We should have heard the footsteps pounding up the stairs outside the apartment, or the commotion on the landing, or the jiggling of the key in the door. But Pierre moved closer to me. Close enough that I could make out the individual coils of his hair, pick up the clean scent of soap on his skin.

So when Audrey explodes into the apartment with a wall-shaking “Oh my God, you’re still here?” We’re startled, to say the least. When I see my father standing behind her, my surprise turns into supreme mortification. We weren’t doing anything, but it’s obvious we were about to start doing something.

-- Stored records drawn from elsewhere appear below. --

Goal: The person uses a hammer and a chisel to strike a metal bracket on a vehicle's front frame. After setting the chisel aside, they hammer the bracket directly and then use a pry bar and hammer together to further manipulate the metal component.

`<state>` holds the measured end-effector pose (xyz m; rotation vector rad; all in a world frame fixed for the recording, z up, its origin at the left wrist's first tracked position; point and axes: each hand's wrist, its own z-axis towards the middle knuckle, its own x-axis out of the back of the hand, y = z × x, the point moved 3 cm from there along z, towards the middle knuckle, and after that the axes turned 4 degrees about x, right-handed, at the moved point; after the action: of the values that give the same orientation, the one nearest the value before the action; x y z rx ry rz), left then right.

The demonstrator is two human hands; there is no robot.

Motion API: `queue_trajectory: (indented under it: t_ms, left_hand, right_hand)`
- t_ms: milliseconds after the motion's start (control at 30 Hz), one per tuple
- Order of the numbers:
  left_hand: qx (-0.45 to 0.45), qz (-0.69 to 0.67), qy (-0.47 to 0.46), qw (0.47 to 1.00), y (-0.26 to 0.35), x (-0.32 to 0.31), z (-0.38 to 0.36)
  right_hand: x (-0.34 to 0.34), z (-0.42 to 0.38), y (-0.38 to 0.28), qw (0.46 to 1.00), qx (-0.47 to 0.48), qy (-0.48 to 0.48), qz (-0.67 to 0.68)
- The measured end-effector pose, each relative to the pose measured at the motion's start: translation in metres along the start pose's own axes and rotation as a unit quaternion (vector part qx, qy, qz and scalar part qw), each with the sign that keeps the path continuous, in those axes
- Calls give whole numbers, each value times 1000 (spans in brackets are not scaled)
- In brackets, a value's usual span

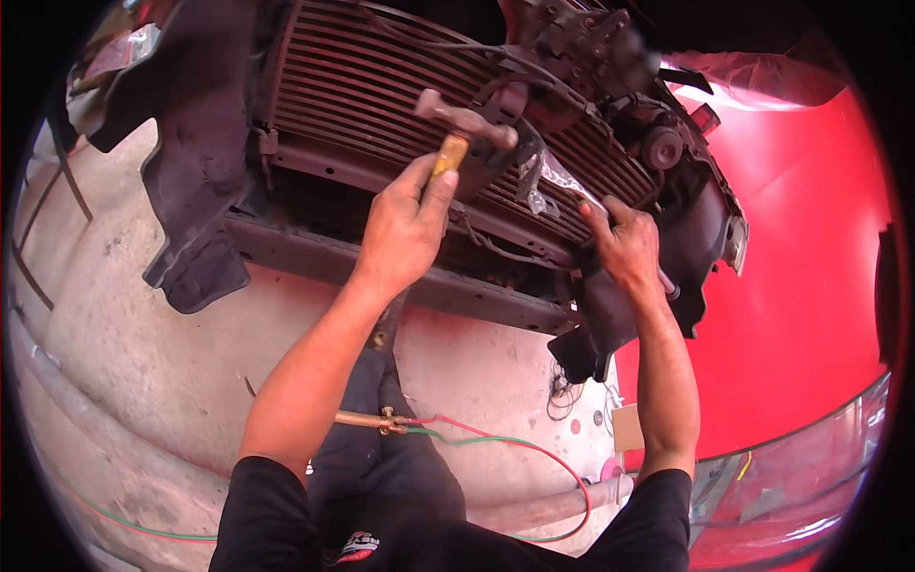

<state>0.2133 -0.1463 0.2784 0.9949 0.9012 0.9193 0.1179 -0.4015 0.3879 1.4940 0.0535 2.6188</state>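
My left hand (405, 224) is closed around the yellow handle of a hammer (465, 121). The hammer's head is raised in front of the slatted radiator (353, 76) at the front of a vehicle. My right hand (627, 243) grips a long silver metal bar (669, 282), whose lower end sticks out below the palm. The bar's upper end reaches a bent, bare-metal bracket (536, 176) in front of the radiator. Whether the hammer head touches the bracket cannot be made out.
A dark crossbeam (400, 272) runs below the radiator, with black plastic panels (200, 191) on either side. A brass torch (387, 420) with red and green hoses lies across my lap. Red bodywork (782, 257) stands at right; cables (562, 396) lie on the concrete floor.
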Motion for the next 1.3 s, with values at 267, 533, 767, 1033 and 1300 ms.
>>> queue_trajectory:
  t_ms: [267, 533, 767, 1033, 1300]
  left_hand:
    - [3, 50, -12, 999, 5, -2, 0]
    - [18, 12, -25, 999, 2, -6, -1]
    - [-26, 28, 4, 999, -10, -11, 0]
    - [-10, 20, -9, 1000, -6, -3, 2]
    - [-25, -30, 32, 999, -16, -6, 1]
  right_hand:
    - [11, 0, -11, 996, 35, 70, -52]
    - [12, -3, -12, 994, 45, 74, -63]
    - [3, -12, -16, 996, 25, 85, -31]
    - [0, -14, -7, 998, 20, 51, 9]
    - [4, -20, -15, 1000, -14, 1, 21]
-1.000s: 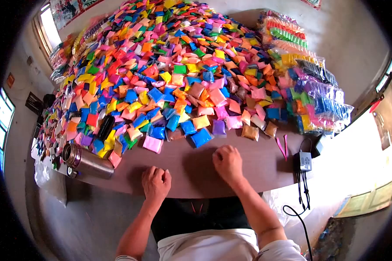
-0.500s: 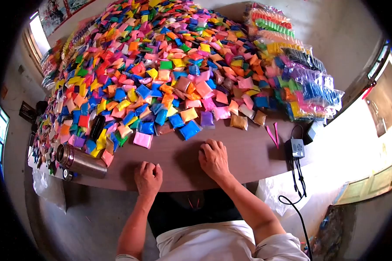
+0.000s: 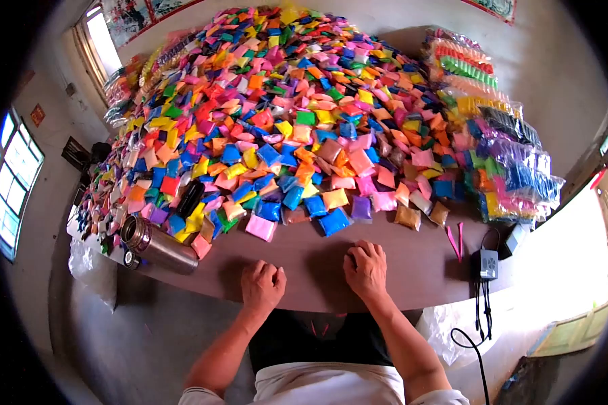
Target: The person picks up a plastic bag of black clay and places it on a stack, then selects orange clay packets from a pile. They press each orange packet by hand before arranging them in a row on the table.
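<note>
My left hand (image 3: 263, 285) rests on the brown table (image 3: 310, 263) near its front edge, fingers curled into a loose fist. Further right, my right hand (image 3: 366, 268) also lies on the tabletop with its fingers bent under. Nothing shows in either hand, though the palms face down. Just beyond them spreads a large heap of small colourful packets (image 3: 270, 135). A pink packet (image 3: 261, 227) lies nearest my left hand, and a blue packet (image 3: 334, 221) is nearest my right; both are apart from the fingers.
An uncapped steel flask (image 3: 161, 248) lies on its side at the left, near a black case (image 3: 191, 198). Bagged packets (image 3: 513, 162) are stacked at the right. Pink strips (image 3: 456, 241) lie by a small black box (image 3: 485, 264) with hanging cables.
The head view has shifted, so the table and heap appear further right and lower. Both hands stay at about the same spots on the table; the right fingers look slightly more curled.
</note>
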`<action>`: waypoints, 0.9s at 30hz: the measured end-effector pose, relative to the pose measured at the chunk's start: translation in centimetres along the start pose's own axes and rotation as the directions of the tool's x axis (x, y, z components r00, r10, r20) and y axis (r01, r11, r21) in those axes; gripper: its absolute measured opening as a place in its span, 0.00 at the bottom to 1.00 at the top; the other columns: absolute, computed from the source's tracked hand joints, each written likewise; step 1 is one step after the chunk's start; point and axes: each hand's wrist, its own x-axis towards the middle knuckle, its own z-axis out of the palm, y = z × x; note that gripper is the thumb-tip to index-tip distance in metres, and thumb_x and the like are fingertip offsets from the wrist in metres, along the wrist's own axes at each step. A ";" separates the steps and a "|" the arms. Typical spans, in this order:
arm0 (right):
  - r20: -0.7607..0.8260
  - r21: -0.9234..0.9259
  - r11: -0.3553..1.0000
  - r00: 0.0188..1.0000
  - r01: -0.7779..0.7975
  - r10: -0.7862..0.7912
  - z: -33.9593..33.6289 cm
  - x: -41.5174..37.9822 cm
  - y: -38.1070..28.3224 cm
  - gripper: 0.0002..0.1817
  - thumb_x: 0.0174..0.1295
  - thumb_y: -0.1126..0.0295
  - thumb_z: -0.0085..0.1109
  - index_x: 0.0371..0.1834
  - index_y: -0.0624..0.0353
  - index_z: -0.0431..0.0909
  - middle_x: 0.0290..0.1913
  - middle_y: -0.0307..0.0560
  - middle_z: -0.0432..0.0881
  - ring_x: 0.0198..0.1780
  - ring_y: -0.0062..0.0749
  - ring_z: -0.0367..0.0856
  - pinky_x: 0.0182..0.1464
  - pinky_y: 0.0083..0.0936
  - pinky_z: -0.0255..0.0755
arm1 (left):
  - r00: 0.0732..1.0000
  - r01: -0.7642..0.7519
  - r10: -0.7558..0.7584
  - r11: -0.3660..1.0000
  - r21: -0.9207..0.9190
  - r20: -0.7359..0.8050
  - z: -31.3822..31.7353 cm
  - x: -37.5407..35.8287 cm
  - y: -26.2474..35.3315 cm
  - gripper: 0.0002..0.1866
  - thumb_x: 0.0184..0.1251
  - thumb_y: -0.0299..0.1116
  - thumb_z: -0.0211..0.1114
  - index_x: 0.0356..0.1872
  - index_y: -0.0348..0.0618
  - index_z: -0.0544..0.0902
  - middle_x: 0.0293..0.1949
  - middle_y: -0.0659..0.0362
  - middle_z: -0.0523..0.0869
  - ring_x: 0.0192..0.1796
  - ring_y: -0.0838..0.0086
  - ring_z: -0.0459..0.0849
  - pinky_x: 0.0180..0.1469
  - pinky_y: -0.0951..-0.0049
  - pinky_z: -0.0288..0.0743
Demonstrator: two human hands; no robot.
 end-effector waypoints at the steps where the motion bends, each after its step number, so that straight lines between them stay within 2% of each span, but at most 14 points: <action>1: 0.024 -0.006 1.000 1.000 -0.012 0.012 -0.1 0.0 0.0 0.08 0.56 0.71 0.62 0.38 0.59 0.81 0.45 0.47 0.78 0.47 0.48 0.74 0.49 0.40 0.68 | 1.000 0.006 -0.006 1.000 0.006 -0.004 0.0 0.0 0.0 0.10 0.56 0.30 0.67 0.22 0.43 0.74 0.27 0.54 0.77 0.33 0.56 0.79 0.37 0.56 0.71; 5: 0.014 -0.009 1.000 1.000 0.007 -0.007 -0.2 0.0 -0.4 0.09 0.56 0.71 0.63 0.39 0.59 0.81 0.47 0.47 0.78 0.48 0.48 0.75 0.50 0.41 0.68 | 0.999 0.025 -0.025 1.000 0.001 0.027 -0.1 0.0 -0.1 0.10 0.58 0.30 0.67 0.22 0.43 0.75 0.27 0.54 0.77 0.33 0.57 0.79 0.38 0.57 0.71; 7: -0.023 -0.044 0.999 1.000 0.014 -0.015 -0.3 0.1 -0.6 0.09 0.51 0.74 0.65 0.37 0.58 0.81 0.46 0.47 0.79 0.46 0.48 0.76 0.50 0.39 0.70 | 0.998 0.042 -0.042 0.999 -0.004 0.038 -0.2 -0.1 -0.1 0.10 0.58 0.31 0.66 0.22 0.43 0.75 0.27 0.55 0.76 0.33 0.58 0.79 0.38 0.57 0.71; 14: 0.038 -0.072 0.997 0.999 0.028 -0.025 -0.2 -0.1 -0.6 0.08 0.53 0.74 0.64 0.37 0.59 0.80 0.47 0.47 0.79 0.47 0.48 0.75 0.51 0.39 0.70 | 0.998 0.055 -0.053 0.997 -0.046 0.032 0.1 -0.4 -0.2 0.11 0.60 0.32 0.67 0.23 0.42 0.75 0.29 0.54 0.76 0.33 0.57 0.78 0.38 0.57 0.70; 17: 0.027 -0.072 0.995 0.997 0.073 -0.072 -0.1 0.3 -0.5 0.07 0.54 0.74 0.64 0.36 0.60 0.80 0.44 0.49 0.80 0.45 0.50 0.76 0.49 0.40 0.71 | 0.999 0.046 -0.045 0.997 -0.063 0.019 0.0 -0.2 -0.3 0.11 0.60 0.33 0.67 0.23 0.41 0.75 0.29 0.54 0.76 0.33 0.56 0.77 0.38 0.56 0.69; 20: 0.112 -0.029 0.997 0.992 0.069 -0.065 0.0 2.5 0.1 0.05 0.57 0.74 0.62 0.35 0.61 0.79 0.39 0.51 0.81 0.41 0.51 0.78 0.45 0.40 0.72 | 0.998 0.052 -0.051 0.997 -0.064 0.024 0.0 -0.3 -0.4 0.11 0.60 0.33 0.67 0.23 0.41 0.75 0.29 0.54 0.76 0.33 0.57 0.77 0.38 0.56 0.69; 23: 0.070 0.051 0.999 0.997 0.018 -0.021 0.8 6.1 0.1 0.04 0.61 0.73 0.58 0.36 0.61 0.77 0.37 0.54 0.80 0.40 0.55 0.78 0.43 0.44 0.72 | 0.999 0.047 -0.046 0.997 -0.059 0.014 -0.2 -0.2 -0.3 0.11 0.59 0.32 0.68 0.23 0.41 0.76 0.29 0.54 0.76 0.33 0.57 0.78 0.37 0.56 0.70; 25: -0.045 0.036 0.997 0.997 0.063 -0.061 2.3 8.6 0.9 0.05 0.63 0.73 0.55 0.37 0.61 0.78 0.37 0.54 0.81 0.39 0.54 0.78 0.43 0.44 0.72 | 0.999 0.039 -0.039 0.997 -0.060 0.003 -0.3 0.1 -0.2 0.11 0.59 0.32 0.68 0.22 0.41 0.76 0.28 0.54 0.76 0.33 0.57 0.78 0.36 0.56 0.70; 27: -0.064 0.042 0.995 0.994 0.090 -0.087 3.4 10.7 0.9 0.05 0.63 0.73 0.55 0.39 0.61 0.79 0.38 0.54 0.81 0.41 0.54 0.78 0.44 0.44 0.72 | 0.999 0.049 -0.048 0.995 -0.082 0.015 -0.3 0.0 -0.4 0.11 0.58 0.32 0.68 0.22 0.41 0.77 0.28 0.55 0.76 0.32 0.57 0.78 0.35 0.56 0.70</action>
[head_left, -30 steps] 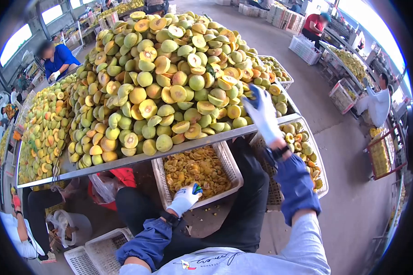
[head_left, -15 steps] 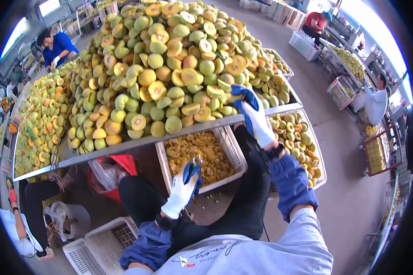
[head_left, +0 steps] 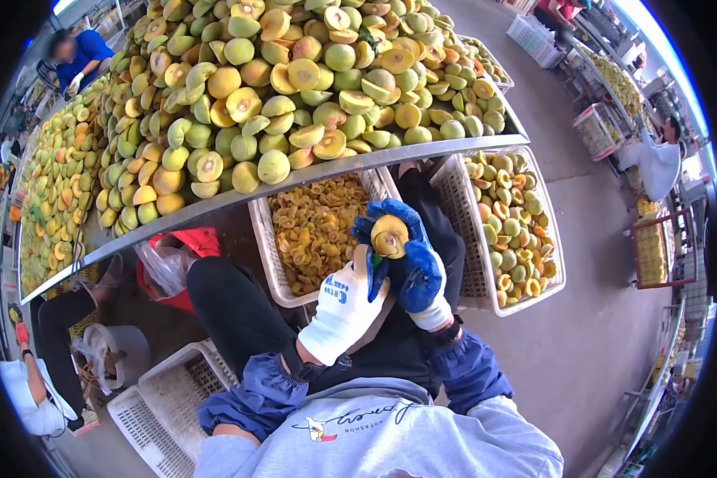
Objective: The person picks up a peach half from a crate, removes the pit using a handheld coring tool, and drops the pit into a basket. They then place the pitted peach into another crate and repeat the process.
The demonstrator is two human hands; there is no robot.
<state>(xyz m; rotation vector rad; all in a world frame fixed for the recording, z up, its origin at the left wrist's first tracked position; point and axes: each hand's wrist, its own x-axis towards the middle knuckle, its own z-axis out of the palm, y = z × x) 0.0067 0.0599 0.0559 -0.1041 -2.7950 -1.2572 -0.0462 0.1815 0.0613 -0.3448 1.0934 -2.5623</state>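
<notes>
In front of my lap, my right hand (head_left: 419, 267), in a blue-coated white glove, cups a peach half (head_left: 389, 234) with its cut face up and stone area showing. My left hand (head_left: 357, 288), gloved alike, is closed right against the fruit's near side. A small metal-looped tool showed in it earlier; now fingers and fruit mostly hide that tool. Below and beyond my hands, a white crate (head_left: 277, 275) contains brownish-yellow fruit pieces. Above it, a metal-edged table (head_left: 239, 197) bears a big heap of halved green-yellow peaches (head_left: 295, 80).
At my right stands a white crate (head_left: 562, 271) of peach halves. Two white crates (head_left: 155, 430), a bucket (head_left: 127, 350) and a red bag (head_left: 195, 299) are at left. A person in blue (head_left: 84, 60) sits beyond the heap; another person's arm (head_left: 28, 350) shows at left.
My right hand has come back from the heap to my left hand, bringing a peach half. My left hand has moved right to meet it. The view has tilted down.
</notes>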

“Well, at least now I know why you weren’t answering my texts,” Audrey says, a smile breaking out on her face once she realizes everyone is accounted for.

“We, um…” But I don’t know how to finish. I almost kissed Pierre, and everyone in this room can tell. My face is flaming.

Pierre stands, holding out a hand to help me up from the floor. “Gillian got sick,” he explains, and I don’t know how his voice is so controlled. “We didn’t want to leave her, and I guess we forgot to call.”

Audrey goes back to check on Gillian. I could kill her for leaving us alone with my father. I smile weakly in his direction. “Sorry for making you worry, Dad.”

“You can’t just disappear like that and not let anyone know your plans, Rashida.” He shakes his head. “What if you weren’t here? What then?”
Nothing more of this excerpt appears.